▸ **REQUIRED WORK**
The exact lines from the start of the material below through the line holding "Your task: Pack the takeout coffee" are the answer; return those, pictures excluded.

▸ **RECORDED DATA**

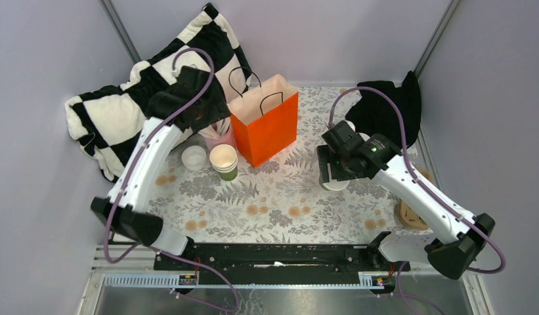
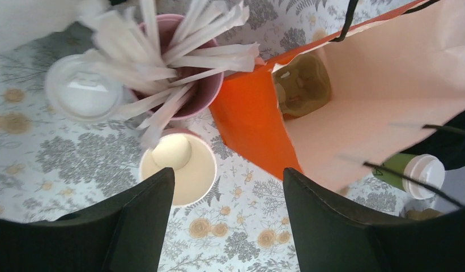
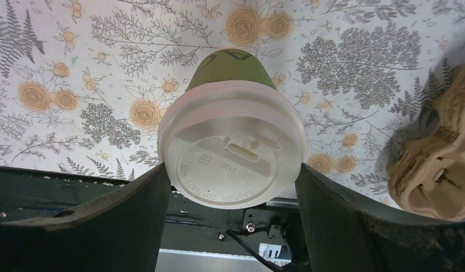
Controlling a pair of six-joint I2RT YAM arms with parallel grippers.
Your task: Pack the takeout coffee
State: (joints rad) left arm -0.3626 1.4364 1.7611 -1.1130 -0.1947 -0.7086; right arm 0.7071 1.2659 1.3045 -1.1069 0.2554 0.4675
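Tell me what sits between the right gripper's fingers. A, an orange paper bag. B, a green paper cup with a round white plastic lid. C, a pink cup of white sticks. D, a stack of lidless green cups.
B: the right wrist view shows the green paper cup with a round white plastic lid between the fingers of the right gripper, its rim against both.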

▸ **RESULT FOR THIS EXERCISE**
Controlling a pair of six-joint I2RT YAM arms with parallel grippers.
Your task: Pack the takeout coffee

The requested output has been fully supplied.